▸ TASK DESCRIPTION:
Where the records below reach the line containing "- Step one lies", start transcribing, and end with the line containing "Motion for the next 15", exactly and with nothing else added.

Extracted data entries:
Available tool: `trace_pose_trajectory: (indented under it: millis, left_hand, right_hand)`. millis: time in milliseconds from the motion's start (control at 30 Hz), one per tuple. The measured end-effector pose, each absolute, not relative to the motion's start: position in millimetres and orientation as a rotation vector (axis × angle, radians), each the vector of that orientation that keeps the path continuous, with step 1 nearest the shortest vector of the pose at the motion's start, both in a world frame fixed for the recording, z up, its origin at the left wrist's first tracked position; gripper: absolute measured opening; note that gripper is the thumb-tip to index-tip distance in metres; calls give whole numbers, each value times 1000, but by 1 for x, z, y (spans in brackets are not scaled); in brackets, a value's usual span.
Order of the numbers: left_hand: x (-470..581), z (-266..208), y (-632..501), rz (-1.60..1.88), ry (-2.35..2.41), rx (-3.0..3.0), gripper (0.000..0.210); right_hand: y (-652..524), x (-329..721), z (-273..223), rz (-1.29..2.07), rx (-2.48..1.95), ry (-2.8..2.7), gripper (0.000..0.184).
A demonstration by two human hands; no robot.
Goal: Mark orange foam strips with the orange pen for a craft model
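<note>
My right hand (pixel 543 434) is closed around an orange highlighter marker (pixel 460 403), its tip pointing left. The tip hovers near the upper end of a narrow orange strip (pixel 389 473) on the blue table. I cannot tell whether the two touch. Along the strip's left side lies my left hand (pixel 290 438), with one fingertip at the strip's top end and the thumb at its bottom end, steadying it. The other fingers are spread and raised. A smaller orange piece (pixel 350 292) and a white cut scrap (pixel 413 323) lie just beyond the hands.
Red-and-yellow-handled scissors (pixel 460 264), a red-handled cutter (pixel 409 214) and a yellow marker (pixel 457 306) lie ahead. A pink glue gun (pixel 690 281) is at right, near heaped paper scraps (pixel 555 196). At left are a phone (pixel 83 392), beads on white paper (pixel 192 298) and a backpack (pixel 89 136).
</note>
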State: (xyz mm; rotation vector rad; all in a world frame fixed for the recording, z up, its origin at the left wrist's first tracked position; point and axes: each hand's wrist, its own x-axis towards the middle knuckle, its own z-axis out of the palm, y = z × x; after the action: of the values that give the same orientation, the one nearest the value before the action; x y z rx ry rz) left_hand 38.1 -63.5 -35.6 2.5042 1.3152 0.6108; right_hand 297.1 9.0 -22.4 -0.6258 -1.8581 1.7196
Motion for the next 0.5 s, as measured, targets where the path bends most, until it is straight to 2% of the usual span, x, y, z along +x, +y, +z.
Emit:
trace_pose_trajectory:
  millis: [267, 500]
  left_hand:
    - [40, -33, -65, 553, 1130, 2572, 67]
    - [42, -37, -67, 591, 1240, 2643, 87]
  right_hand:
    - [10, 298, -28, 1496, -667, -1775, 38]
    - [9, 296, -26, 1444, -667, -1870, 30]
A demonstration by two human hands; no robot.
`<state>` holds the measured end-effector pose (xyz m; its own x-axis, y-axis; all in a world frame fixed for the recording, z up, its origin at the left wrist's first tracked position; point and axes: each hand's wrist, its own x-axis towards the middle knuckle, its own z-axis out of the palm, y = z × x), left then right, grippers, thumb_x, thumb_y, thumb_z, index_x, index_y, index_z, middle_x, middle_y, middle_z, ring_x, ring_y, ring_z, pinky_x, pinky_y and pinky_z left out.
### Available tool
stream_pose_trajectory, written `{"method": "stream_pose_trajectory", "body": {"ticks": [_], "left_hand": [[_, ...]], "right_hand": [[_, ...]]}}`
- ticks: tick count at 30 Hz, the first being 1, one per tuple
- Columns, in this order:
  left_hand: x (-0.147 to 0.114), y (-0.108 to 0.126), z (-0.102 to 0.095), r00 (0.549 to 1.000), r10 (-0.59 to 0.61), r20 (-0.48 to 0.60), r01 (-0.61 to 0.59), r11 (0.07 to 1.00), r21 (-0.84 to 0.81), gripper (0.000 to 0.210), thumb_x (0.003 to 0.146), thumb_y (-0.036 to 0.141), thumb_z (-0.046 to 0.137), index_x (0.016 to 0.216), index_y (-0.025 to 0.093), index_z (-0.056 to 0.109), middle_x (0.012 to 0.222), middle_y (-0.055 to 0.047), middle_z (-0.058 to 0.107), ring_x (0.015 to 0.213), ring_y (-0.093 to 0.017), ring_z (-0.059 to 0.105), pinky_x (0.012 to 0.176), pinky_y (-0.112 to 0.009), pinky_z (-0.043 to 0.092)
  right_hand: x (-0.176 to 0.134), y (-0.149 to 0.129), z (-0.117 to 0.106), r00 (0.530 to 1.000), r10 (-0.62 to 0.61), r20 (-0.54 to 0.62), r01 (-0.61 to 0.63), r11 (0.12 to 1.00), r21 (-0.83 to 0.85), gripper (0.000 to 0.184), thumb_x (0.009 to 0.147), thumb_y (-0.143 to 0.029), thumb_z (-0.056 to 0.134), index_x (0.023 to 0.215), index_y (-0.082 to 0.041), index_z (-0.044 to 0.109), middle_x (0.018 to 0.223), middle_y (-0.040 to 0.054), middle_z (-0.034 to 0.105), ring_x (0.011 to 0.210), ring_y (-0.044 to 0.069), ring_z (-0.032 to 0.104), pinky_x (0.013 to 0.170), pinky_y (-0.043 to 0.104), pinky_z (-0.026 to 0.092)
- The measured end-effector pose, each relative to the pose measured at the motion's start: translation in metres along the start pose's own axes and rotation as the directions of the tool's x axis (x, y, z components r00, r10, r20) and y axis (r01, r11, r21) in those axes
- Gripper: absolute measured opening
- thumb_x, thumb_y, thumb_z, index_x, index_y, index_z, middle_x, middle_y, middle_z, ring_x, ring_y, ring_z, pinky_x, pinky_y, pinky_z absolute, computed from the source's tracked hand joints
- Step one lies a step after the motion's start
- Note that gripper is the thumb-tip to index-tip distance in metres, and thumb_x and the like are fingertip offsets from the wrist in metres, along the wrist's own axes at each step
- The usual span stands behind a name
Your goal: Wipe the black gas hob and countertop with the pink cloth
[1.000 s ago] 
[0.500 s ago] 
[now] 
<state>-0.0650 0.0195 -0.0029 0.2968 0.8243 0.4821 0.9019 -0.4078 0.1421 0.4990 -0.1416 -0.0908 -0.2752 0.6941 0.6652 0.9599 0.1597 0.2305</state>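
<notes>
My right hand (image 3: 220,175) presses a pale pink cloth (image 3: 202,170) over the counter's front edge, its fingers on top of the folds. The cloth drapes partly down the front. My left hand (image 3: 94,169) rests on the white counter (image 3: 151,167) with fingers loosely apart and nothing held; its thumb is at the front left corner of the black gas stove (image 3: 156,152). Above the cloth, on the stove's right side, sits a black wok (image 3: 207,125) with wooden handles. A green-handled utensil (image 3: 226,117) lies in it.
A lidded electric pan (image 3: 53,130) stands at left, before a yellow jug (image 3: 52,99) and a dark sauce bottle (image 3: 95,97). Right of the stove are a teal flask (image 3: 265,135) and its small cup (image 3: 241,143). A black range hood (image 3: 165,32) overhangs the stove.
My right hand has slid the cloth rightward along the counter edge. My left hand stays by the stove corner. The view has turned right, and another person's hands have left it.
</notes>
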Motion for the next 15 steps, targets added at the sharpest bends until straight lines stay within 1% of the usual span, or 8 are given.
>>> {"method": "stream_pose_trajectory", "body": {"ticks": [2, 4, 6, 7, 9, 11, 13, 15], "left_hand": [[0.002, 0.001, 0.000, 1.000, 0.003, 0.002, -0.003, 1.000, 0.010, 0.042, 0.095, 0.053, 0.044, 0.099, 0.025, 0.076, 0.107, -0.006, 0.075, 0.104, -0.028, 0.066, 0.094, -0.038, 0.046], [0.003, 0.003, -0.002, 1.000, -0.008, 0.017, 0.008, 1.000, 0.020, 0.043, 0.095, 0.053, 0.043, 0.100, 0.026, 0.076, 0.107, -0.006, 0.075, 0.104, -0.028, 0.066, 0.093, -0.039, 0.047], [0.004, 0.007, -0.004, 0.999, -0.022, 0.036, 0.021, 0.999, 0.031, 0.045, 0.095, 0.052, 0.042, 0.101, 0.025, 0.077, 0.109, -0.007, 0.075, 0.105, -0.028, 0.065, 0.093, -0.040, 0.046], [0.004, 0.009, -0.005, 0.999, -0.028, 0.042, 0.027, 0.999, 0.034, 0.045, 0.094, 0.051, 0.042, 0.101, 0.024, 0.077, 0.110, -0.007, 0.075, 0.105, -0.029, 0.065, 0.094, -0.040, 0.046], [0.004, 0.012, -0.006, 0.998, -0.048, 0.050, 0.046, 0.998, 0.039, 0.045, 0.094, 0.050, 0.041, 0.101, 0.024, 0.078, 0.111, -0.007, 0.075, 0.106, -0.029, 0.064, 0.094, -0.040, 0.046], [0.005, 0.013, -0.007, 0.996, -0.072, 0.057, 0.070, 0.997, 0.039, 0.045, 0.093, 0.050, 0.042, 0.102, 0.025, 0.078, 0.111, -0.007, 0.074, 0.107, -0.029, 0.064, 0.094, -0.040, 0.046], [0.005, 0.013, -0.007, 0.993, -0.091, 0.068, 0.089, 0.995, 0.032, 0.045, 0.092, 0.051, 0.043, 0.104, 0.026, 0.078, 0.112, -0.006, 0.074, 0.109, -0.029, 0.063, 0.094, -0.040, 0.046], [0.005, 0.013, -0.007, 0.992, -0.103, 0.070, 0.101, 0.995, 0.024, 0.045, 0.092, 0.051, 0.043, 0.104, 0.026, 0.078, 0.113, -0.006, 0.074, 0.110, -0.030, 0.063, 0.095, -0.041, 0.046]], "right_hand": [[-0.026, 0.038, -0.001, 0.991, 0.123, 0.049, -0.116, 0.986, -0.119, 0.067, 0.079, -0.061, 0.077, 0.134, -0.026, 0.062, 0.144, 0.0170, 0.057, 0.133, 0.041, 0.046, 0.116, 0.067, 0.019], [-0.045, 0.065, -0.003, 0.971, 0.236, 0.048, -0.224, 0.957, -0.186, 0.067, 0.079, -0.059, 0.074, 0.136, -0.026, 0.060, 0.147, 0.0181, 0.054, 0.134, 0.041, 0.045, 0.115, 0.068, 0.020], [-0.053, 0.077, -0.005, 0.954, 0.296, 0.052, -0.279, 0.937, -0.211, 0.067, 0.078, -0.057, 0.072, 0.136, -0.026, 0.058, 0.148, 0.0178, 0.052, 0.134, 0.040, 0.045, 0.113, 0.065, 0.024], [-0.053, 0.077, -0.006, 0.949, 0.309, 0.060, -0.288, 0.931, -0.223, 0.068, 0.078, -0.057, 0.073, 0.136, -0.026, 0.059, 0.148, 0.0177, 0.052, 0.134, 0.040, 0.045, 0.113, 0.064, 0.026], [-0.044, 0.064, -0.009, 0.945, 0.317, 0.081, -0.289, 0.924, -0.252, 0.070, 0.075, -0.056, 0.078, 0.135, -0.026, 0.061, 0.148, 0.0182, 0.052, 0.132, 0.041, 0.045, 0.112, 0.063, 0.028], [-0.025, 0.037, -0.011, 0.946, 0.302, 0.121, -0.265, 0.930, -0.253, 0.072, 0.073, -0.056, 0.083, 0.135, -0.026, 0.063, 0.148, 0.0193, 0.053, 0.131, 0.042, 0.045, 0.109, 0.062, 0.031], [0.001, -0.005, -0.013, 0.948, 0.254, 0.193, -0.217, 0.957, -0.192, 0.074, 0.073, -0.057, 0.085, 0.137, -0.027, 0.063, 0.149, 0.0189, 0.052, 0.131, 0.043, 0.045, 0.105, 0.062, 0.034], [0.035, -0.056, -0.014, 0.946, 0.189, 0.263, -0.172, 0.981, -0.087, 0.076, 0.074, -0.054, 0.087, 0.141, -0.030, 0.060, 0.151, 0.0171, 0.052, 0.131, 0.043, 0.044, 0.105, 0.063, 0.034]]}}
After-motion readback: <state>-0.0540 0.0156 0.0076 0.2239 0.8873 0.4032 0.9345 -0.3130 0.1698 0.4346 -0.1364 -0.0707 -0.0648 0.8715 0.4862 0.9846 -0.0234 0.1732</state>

▸ EXERCISE SOLUTION:
- Step one lies a step after the motion's start
- Note that gripper is the thumb-tip to index-tip distance in metres, and thumb_x and the like are fingertip offsets from the wrist in metres, along the wrist's own axes at each step
- The usual span stands behind a name
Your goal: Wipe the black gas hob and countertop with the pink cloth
[1.000 s ago] 
[0.500 s ago] 
[now] 
<state>-0.0650 0.0195 -0.0029 0.2968 0.8243 0.4821 0.9019 -0.4078 0.1421 0.4990 -0.1416 -0.0908 -0.2752 0.6941 0.6652 0.9599 0.1597 0.2305</state>
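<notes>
My right hand (image 3: 220,175) presses a pale pink cloth (image 3: 202,170) over the counter's front edge, its fingers on top of the folds. The cloth drapes partly down the front. My left hand (image 3: 94,169) rests on the white counter (image 3: 151,167) with fingers loosely apart and nothing held; its thumb is at the front left corner of the black gas stove (image 3: 156,152). Above the cloth, on the stove's right side, sits a black wok (image 3: 207,125) with wooden handles. A green-handled utensil (image 3: 226,117) lies in it.
A lidded electric pan (image 3: 53,130) stands at left, before a yellow jug (image 3: 52,99) and a dark sauce bottle (image 3: 95,97). Right of the stove are a teal flask (image 3: 265,135) and its small cup (image 3: 241,143). A black range hood (image 3: 165,32) overhangs the stove.
My right hand has slid the cloth rightward along the counter edge. My left hand stays by the stove corner. The view has turned right, and another person's hands have left it.
</notes>
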Motion for the next 15 steps, targets added at the sharpest bends until straight lines stay within 1% of the usual span, or 8 are given.

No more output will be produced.